- **Problem statement**
Copy the data below exactly. Any pictures in it should be omitted.

= Beginning of Section =

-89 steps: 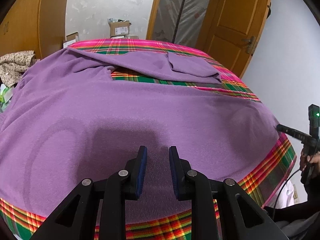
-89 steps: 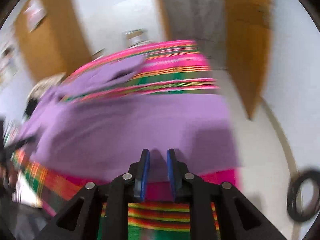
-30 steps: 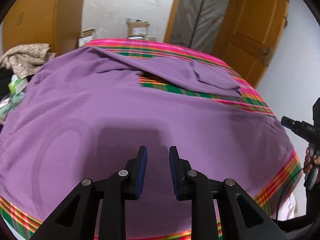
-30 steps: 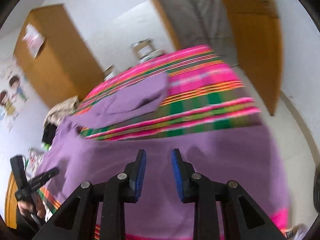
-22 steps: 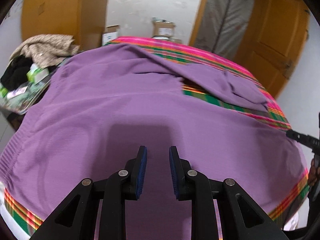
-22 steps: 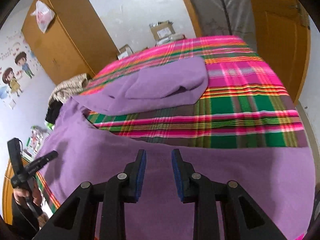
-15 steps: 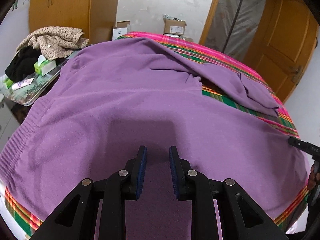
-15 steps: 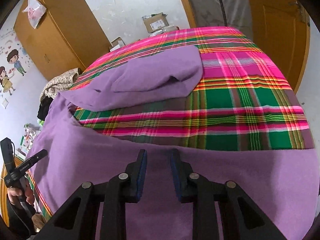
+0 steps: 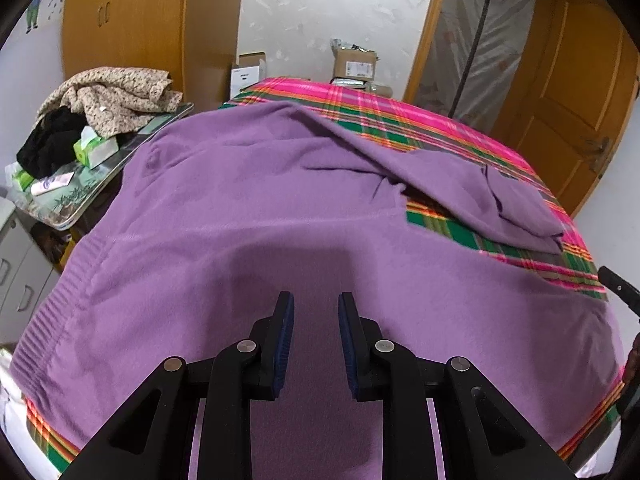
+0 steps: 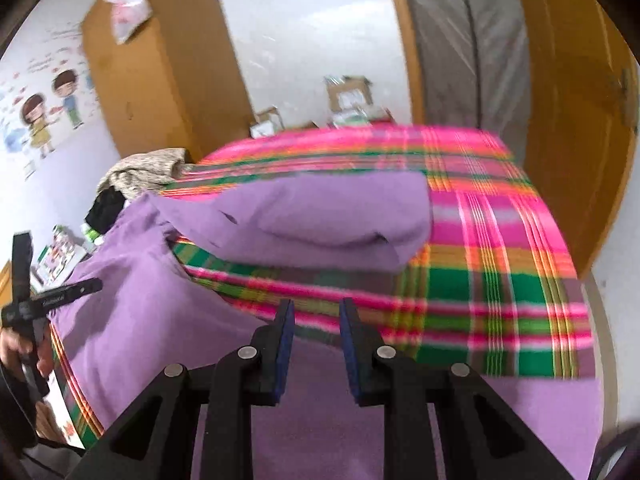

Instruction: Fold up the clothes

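A purple sweater (image 9: 260, 216) lies spread over a bed with a pink and green plaid cover (image 9: 400, 120). Its ribbed hem (image 9: 52, 320) hangs at the near left edge. One sleeve (image 9: 480, 184) is folded across the far right part. My left gripper (image 9: 316, 304) hovers over the sweater's body, open, with nothing between its pads. My right gripper (image 10: 317, 312) is open too, over the sweater's edge (image 10: 152, 320) where it meets the plaid (image 10: 500, 280). The folded sleeve (image 10: 320, 216) lies beyond it. Each view shows the other gripper at its edge (image 9: 618, 290) (image 10: 86, 286).
A side table (image 9: 80, 204) at the left carries a heap of clothes (image 9: 112, 96) and tissue boxes (image 9: 98, 148). White drawers (image 9: 20, 272) stand below it. Cardboard boxes (image 9: 354, 66) sit beyond the bed. A wooden wardrobe (image 9: 128, 32) is at the back left and a door (image 9: 580, 100) at the right.
Both views have swung across the bed. The left gripper has shifted so that the hem and the side table show. The right gripper's jaws have narrowed a little and it has rolled.
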A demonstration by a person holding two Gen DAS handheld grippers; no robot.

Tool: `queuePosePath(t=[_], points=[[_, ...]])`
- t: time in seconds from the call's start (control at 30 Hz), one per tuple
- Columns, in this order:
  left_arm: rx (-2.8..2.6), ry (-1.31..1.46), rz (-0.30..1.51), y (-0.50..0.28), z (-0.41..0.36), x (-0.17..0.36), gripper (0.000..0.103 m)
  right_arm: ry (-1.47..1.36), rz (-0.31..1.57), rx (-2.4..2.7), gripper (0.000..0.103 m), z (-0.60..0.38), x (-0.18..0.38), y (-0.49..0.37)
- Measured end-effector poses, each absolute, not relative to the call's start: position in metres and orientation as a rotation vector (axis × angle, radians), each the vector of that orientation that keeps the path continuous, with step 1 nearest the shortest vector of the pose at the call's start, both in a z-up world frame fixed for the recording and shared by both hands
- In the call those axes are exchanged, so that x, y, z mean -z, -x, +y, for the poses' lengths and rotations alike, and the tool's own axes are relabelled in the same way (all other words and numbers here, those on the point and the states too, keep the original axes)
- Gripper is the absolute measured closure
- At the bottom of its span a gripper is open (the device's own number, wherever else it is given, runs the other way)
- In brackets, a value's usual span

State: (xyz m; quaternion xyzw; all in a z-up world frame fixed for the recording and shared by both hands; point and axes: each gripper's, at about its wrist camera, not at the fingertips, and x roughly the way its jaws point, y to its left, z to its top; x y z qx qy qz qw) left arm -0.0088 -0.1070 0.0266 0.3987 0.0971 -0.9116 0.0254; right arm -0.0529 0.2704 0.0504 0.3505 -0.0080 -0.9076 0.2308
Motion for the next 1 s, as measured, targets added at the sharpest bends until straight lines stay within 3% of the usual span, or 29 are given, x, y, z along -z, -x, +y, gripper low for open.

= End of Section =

- **Exercise result**
-89 steps: 
-89 steps: 
-30 steps: 
-30 steps: 
-22 steps: 
-22 steps: 
-15 steps: 
-15 steps: 
+0 steps: 
+0 steps: 

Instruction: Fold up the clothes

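A purple sweater (image 9: 260, 216) lies spread over a bed with a pink and green plaid cover (image 9: 400, 120). Its ribbed hem (image 9: 52, 320) hangs at the near left edge. One sleeve (image 9: 480, 184) is folded across the far right part. My left gripper (image 9: 316, 304) hovers over the sweater's body, open, with nothing between its pads. My right gripper (image 10: 317, 312) is open too, over the sweater's edge (image 10: 152, 320) where it meets the plaid (image 10: 500, 280). The folded sleeve (image 10: 320, 216) lies beyond it. Each view shows the other gripper at its edge (image 9: 618, 290) (image 10: 86, 286).
A side table (image 9: 80, 204) at the left carries a heap of clothes (image 9: 112, 96) and tissue boxes (image 9: 98, 148). White drawers (image 9: 20, 272) stand below it. Cardboard boxes (image 9: 354, 66) sit beyond the bed. A wooden wardrobe (image 9: 128, 32) is at the back left and a door (image 9: 580, 100) at the right.
Both views have swung across the bed. The left gripper has shifted so that the hem and the side table show. The right gripper's jaws have narrowed a little and it has rolled.
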A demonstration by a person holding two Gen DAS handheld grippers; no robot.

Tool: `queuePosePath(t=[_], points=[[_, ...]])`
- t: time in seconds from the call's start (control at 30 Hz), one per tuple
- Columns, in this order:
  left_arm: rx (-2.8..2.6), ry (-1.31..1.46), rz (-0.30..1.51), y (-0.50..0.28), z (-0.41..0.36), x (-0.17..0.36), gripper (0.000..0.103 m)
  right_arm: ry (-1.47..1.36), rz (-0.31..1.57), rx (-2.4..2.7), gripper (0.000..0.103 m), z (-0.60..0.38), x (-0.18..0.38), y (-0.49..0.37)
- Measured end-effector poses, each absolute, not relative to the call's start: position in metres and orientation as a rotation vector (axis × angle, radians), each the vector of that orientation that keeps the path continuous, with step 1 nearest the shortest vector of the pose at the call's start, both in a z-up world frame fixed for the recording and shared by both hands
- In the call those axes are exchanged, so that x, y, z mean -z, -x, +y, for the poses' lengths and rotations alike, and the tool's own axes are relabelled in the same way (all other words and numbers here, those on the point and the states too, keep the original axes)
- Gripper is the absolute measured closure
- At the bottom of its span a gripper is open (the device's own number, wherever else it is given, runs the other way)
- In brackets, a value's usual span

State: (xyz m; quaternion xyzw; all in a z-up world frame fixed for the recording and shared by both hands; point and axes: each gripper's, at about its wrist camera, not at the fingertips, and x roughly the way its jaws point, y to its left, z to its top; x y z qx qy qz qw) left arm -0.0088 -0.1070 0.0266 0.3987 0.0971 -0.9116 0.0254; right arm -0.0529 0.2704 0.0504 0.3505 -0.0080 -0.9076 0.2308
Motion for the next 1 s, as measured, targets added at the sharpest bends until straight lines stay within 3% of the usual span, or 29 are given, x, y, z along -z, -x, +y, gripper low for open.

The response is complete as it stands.